Working with Arrays of Ranges

OK, so strictly speaking an array of ranges is an error in Excel right from the outset.  However, I set up an array of tables contained within the named Range  'allocatedRange', here shown with a red outline.

I then set up a function that would return the range corresponding to a country

SelectDataλ
= LAMBDA(country,
    LET(
        countries,   FILTER(TAKE(allocatedRange, , 1), markers = "Country:"),
        recordNum,   FILTER(SEQUENCE(ROWS(allocatedRange)), markers = "Country:"),
        recordEnd,   VSTACK(DROP(recordNum - 1, 1), ROWS(allocatedRange)),
        rangeRows,   recordEnd - recordNum,
        countryArrϑ, MAP(
            recordNum,
            rangeRows,
            LAMBDA(start, rows, LAMBDA(TRIMRANGE(TAKE(DROP(allocatedRange, start), rows))))
        ),
        XLOOKUP(country, countries, countryArrϑ)()
    )
)

The start and row count of each table is determined by using the string "Country:" as a marker and differencing row numbers.  A combination of TRIMRANGE/TAKE/DROP picks out each range in turn and assembles them into an array by turning the range references into thunks (TYPE=128).  The function SelectDataλ is used to look up any specific country and return the corresponding range.

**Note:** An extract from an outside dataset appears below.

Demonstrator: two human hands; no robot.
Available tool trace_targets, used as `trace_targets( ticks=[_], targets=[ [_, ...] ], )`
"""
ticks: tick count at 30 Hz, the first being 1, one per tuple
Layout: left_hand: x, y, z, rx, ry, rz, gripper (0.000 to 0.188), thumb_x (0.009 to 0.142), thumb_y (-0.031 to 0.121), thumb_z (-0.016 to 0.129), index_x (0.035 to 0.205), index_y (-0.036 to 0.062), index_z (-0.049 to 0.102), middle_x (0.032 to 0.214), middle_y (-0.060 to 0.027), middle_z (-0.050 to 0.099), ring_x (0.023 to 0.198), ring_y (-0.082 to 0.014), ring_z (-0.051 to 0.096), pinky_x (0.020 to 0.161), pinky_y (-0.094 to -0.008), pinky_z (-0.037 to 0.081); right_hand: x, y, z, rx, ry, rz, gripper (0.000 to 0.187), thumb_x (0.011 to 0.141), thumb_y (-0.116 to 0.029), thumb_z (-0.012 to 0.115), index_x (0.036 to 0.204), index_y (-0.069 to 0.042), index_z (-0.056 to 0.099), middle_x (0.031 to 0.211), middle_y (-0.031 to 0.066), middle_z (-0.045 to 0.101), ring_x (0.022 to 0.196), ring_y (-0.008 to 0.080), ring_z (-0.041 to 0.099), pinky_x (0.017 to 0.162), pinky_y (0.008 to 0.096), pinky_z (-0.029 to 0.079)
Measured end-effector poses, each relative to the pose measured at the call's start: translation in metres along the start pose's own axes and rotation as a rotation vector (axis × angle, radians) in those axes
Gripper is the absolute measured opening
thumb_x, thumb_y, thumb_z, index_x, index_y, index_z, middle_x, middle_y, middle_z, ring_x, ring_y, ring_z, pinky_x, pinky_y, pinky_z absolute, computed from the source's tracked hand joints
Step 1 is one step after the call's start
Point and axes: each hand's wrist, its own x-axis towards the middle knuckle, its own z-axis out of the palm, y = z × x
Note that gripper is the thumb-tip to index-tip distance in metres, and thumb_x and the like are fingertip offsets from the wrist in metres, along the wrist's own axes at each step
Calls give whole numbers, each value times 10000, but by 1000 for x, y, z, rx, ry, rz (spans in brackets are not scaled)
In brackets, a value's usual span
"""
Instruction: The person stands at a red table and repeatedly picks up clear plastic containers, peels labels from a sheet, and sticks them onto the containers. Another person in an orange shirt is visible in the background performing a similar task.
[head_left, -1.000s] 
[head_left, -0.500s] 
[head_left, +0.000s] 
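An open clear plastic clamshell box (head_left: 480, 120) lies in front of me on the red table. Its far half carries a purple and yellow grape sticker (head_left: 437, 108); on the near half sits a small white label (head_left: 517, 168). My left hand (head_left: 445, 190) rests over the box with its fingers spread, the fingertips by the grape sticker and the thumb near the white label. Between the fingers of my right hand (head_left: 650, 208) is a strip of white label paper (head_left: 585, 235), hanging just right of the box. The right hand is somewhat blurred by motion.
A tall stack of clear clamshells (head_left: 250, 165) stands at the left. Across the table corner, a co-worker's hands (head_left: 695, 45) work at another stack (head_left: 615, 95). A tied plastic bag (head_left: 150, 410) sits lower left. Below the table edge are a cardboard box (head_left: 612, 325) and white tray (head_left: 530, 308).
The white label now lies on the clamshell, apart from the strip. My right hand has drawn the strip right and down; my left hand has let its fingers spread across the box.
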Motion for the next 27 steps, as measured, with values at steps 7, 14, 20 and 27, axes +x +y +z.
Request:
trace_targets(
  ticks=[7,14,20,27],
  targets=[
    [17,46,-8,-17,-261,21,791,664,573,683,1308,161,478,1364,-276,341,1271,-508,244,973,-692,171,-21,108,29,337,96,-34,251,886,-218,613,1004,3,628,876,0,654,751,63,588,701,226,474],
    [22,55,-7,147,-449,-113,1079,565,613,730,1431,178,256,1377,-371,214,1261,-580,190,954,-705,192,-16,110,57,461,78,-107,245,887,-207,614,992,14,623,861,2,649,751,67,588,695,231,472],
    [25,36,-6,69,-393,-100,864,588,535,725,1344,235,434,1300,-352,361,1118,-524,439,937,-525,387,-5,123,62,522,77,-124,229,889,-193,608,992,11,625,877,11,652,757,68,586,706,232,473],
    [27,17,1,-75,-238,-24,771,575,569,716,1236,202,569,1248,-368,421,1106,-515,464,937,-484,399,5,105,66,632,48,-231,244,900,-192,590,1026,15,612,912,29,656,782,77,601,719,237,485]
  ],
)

To demonstrate that the function indeed returns ranges, the COUNTIFS function is used to count the number of cities within each country that have a population exceeding 100 000.

= LET(
    countries, FILTER(TAKE(allocatedRange,,1), markers="Country:"),
    countLarge, MAP(countries,
      LAMBDA(country,
        COUNTIFS(TAKE(SelectDataλ(country),,-1), ">1000000")
      )
    ),
    HSTACK(countries, countLarge)
  )

The point of this post is to introduce the idea of treating tables as elements of an array, so allowing further tables to be inserted or removed dynamically.  TRIMRANGE ensures that each range is sized correctly and MAP is used to analyse each table in turn.  Whilst Excel throws hissy fits at being asked to store arrays of arrays, arrays of ranges, or nested arrays, it is perfectly happy to store arrays of functions.  When evaluated, each element of the function array is perfectly free to return an array or even a range.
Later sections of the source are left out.